# Trek 7000 vs. Trek 7000zx



## GottaGo (Sep 29, 2006)

Hi, 
I have the chance to buy a 1996 Trek 7000zx in excellent condition for $200. I have been trying to pin down exactly what it is. I have found discussion of it and some reviews and found this link to the Trek 7000 (http://www.bikepedia.com/QuickBike/BikeSpecs.aspx?Year=1996&Brand=Trek&Model=7000+SHX&Type=bike).

Is the 7000zx the same as the one in this link or with different tubing, components, etc?

Thanks.


----------



## 1 cog frog (Dec 21, 2004)

*Same bike*

I am pretty sure the zx is just Treks fancy (read marketing) name for their "proprietary" aluminum tubing. Nothing special, still an entry level aluminum bike that will make a good rider, but not a "collectors" item! Just don't post a what's it worth thread after you get it, or the natives will get restless!:thumbsup:

Buy it, ride it, enjoy it, after all that's what bikes are for

frog


----------



## Zanetti (Sep 18, 2005)

1 cog frog said:


> I am pretty sure the zx is just Treks fancy (read marketing) name for their "proprietary" aluminum tubing.


Trek used that term for all of their upper end tubing. The steel and carbon frames had "ZX" on the top tubes as well.


----------



## bidaci (Nov 7, 2005)

ZX is the 7075 bonded aluminum frame. I still use my 1997 8000zx .But $200? Depends on the condition.


----------



## mtb_jeremy (Jul 22, 2004)

I just picked up a 1996 Trek 7000. My first "real" bike was one of these at the end of 1995 and I sold it a year later to get a Y-22. I always wanted another 7000 for nostalgia reasons so jumped on this one I found. I was so lucky because the new one had probably been ridden maybe 150 miles then put in storage. It is near mint, except for some paint scratches on the top tube from storage. Overall it is a fairly light bike, but the frame isn't really a minimalistic design by todays standards, so ZX doesn't seem to mean too much. Pretty heavy duty.


----------



## GottaGo (Sep 29, 2006)

How much did you spend on the one you just picked up?


----------



## mtb_jeremy (Jul 22, 2004)

I paid $185, but would have paid up to $225 based on my history with the bike. The one I got is a 16.5, full rigid and completely stock. It even had the original tires with almost no wear and the "16.5" factory sticker still on the seat tube. 

If this is going to be your only bike, I would probably say get something newer. The 1996 7000 is a 7-speed bike, so you are limited by that (drivetrain, rear hub).

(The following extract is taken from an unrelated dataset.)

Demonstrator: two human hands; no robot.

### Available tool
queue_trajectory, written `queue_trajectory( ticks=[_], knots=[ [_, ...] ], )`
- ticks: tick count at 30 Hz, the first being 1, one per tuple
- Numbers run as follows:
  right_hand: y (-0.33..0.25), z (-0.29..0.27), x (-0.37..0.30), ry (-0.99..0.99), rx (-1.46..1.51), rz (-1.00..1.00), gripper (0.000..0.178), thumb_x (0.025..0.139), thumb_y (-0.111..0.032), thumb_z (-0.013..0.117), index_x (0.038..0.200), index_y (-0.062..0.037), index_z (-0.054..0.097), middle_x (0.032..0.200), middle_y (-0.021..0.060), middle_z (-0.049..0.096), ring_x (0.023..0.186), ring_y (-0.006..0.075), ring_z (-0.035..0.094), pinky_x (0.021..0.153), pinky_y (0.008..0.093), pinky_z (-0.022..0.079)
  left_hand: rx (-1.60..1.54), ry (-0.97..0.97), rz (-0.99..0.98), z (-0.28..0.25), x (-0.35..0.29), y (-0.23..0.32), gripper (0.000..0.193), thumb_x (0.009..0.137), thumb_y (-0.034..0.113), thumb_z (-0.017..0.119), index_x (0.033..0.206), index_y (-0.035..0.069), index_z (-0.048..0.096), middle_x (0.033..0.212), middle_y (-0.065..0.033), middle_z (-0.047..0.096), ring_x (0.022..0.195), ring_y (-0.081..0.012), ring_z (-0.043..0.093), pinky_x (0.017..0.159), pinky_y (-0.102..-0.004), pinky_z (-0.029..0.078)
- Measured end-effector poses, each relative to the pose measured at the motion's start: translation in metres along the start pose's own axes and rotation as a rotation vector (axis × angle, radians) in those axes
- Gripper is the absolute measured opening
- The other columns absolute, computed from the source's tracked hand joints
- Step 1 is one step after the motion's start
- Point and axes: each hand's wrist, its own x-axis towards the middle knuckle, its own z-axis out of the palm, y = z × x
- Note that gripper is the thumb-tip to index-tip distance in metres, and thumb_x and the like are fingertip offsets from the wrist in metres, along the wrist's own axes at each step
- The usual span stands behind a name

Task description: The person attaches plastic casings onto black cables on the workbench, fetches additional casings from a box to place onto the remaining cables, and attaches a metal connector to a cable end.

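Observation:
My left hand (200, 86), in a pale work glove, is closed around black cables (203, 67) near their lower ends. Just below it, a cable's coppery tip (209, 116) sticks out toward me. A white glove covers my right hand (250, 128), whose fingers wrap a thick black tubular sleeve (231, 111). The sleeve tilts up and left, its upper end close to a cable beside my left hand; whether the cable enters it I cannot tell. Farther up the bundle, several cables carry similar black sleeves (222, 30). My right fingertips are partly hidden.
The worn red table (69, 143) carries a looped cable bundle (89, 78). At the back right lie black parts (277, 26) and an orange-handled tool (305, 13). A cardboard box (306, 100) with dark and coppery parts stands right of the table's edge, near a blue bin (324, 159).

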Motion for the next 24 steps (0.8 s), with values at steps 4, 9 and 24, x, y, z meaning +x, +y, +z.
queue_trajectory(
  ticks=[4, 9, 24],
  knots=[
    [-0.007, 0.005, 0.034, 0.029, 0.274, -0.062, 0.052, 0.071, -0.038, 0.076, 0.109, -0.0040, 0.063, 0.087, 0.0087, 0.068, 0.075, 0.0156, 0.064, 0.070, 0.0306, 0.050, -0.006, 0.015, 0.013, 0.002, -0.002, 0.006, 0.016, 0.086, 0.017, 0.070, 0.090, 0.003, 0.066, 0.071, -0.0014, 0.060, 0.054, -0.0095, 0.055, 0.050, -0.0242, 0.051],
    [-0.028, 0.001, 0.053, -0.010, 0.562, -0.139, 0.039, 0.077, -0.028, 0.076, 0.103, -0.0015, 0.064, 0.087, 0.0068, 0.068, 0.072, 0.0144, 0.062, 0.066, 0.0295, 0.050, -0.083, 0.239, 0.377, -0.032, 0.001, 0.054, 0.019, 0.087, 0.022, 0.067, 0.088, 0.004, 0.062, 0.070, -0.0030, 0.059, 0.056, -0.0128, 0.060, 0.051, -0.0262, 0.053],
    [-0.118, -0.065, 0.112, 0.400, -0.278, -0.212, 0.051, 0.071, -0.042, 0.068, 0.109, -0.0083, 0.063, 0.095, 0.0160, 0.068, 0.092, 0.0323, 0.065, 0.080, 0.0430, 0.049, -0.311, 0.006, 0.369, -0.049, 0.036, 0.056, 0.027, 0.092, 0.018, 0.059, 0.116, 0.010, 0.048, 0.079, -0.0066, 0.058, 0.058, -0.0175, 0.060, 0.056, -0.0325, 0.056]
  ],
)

Searching craigslist, I had seen slightly newer bikes with 8-speed, that would be easier to upgrade or find replacement parts for.


----------



## steveit (Jan 25, 2004)

ZX was treks "Zero eXcess" line of lighter frames---even the steel 970's / 990's with ox3 frames got the ZX moniker for that year


----------



## steveit (Jan 25, 2004)

like mr Zanetti first pointed out


----------



## fly-noon (Jul 12, 2011)

I'm not sure the quality of all the components on your mtb, but i have a Trek 7000zx and it is well worth 200, or more


----------



## Rumpfy (Dec 21, 2003)

This post is years old, I hope he bought something before now and then.


----------